About this task
Please repeat the listing exactly, with every line intact.

Dataset extract
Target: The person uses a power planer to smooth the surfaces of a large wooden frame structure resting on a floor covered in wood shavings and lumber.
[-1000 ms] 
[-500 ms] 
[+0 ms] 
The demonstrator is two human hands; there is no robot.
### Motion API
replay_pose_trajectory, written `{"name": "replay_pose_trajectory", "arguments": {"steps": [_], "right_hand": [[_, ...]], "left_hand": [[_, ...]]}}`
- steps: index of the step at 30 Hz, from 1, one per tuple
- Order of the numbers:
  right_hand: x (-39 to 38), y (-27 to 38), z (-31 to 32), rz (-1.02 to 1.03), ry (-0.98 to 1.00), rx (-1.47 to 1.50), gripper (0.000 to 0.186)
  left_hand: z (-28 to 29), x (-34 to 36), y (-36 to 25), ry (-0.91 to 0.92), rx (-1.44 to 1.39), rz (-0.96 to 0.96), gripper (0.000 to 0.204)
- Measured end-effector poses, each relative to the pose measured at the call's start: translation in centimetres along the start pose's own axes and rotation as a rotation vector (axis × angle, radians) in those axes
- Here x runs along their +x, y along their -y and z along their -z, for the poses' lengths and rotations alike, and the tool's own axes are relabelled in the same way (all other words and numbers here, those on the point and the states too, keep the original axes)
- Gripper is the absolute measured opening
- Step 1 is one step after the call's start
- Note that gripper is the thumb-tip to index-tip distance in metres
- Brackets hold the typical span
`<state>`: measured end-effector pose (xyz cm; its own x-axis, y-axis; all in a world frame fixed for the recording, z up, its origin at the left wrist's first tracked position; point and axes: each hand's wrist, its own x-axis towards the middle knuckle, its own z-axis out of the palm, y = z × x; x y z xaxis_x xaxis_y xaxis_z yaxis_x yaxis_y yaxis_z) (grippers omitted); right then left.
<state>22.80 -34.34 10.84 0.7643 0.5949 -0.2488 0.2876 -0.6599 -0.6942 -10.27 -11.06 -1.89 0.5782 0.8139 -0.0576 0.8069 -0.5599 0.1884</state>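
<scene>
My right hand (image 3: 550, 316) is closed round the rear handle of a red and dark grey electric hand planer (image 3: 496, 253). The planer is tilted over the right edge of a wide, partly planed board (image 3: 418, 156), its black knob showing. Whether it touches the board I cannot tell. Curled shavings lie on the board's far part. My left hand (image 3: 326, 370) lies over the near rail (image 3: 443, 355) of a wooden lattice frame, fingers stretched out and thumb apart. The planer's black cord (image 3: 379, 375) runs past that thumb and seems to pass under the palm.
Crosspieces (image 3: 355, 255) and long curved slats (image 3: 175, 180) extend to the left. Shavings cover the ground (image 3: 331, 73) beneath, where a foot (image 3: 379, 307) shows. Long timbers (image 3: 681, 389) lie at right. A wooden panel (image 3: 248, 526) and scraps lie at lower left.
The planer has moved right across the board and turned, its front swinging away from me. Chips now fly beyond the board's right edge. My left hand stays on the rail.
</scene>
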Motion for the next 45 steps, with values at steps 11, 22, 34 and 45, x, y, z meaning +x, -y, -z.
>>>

Answer for this exercise
Target: The person uses a power planer to smooth the surfaces of a large wooden frame structure resting on a floor covered in wood shavings and lumber.
[-1000 ms] 
[-500 ms] 
[+0 ms] 
The demonstrator is two human hands; there is no robot.
### Motion API
replay_pose_trajectory, written `{"name": "replay_pose_trajectory", "arguments": {"steps": [_], "right_hand": [[_, ...]], "left_hand": [[_, ...]]}}`
- steps: index of the step at 30 Hz, from 1, one per tuple
- Order of the numbers:
  right_hand: x (-39 to 38), y (-27 to 38), z (-31 to 32), rz (-1.02 to 1.03), ry (-0.98 to 1.00), rx (-1.47 to 1.50), gripper (0.000 to 0.186)
  left_hand: z (-28 to 29), x (-34 to 36), y (-36 to 25), ry (-0.91 to 0.92), rx (-1.44 to 1.39), rz (-0.96 to 0.96), gripper (0.000 to 0.204)
- Measured end-effector poses, each relative to the pose measured at the call's start: translation in centimetres along the start pose's own axes and rotation as a rotation vector (axis × angle, radians) in those axes
- Here x runs along their +x, y along their -y and z along their -z, for the poses' lengths and rotations alike, and the tool's own axes are relabelled in the same way (all other words and numbers here, those on the point and the states too, keep the original axes)
- Gripper is the absolute measured opening
- Step 1 is one step after the call's start
- Note that gripper is the thumb-tip to index-tip distance in metres
- Brackets hold the typical span
`<state>`: measured end-effector pose (xyz cm; its own x-axis, y-axis; all in a world frame fixed for the recording, z up, its origin at the left wrist's first tracked position; point and axes: each hand's wrist, its own x-axis towards the middle knuckle, its own z-axis out of the palm, y = z × x; x y z xaxis_x xaxis_y xaxis_z yaxis_x yaxis_y yaxis_z) (grippers omitted); right then left.
<state>22.80 -34.34 10.84 0.7643 0.5949 -0.2488 0.2876 -0.6599 -0.6942 -10.27 -11.06 -1.89 0.5782 0.8139 -0.0576 0.8069 -0.5599 0.1884</state>
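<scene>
My right hand (image 3: 550, 316) is closed round the rear handle of a red and dark grey electric hand planer (image 3: 496, 253). The planer is tilted over the right edge of a wide, partly planed board (image 3: 418, 156), its black knob showing. Whether it touches the board I cannot tell. Curled shavings lie on the board's far part. My left hand (image 3: 326, 370) lies over the near rail (image 3: 443, 355) of a wooden lattice frame, fingers stretched out and thumb apart. The planer's black cord (image 3: 379, 375) runs past that thumb and seems to pass under the palm.
Crosspieces (image 3: 355, 255) and long curved slats (image 3: 175, 180) extend to the left. Shavings cover the ground (image 3: 331, 73) beneath, where a foot (image 3: 379, 307) shows. Long timbers (image 3: 681, 389) lie at right. A wooden panel (image 3: 248, 526) and scraps lie at lower left.
The planer has moved right across the board and turned, its front swinging away from me. Chips now fly beyond the board's right edge. My left hand stays on the rail.
</scene>
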Motion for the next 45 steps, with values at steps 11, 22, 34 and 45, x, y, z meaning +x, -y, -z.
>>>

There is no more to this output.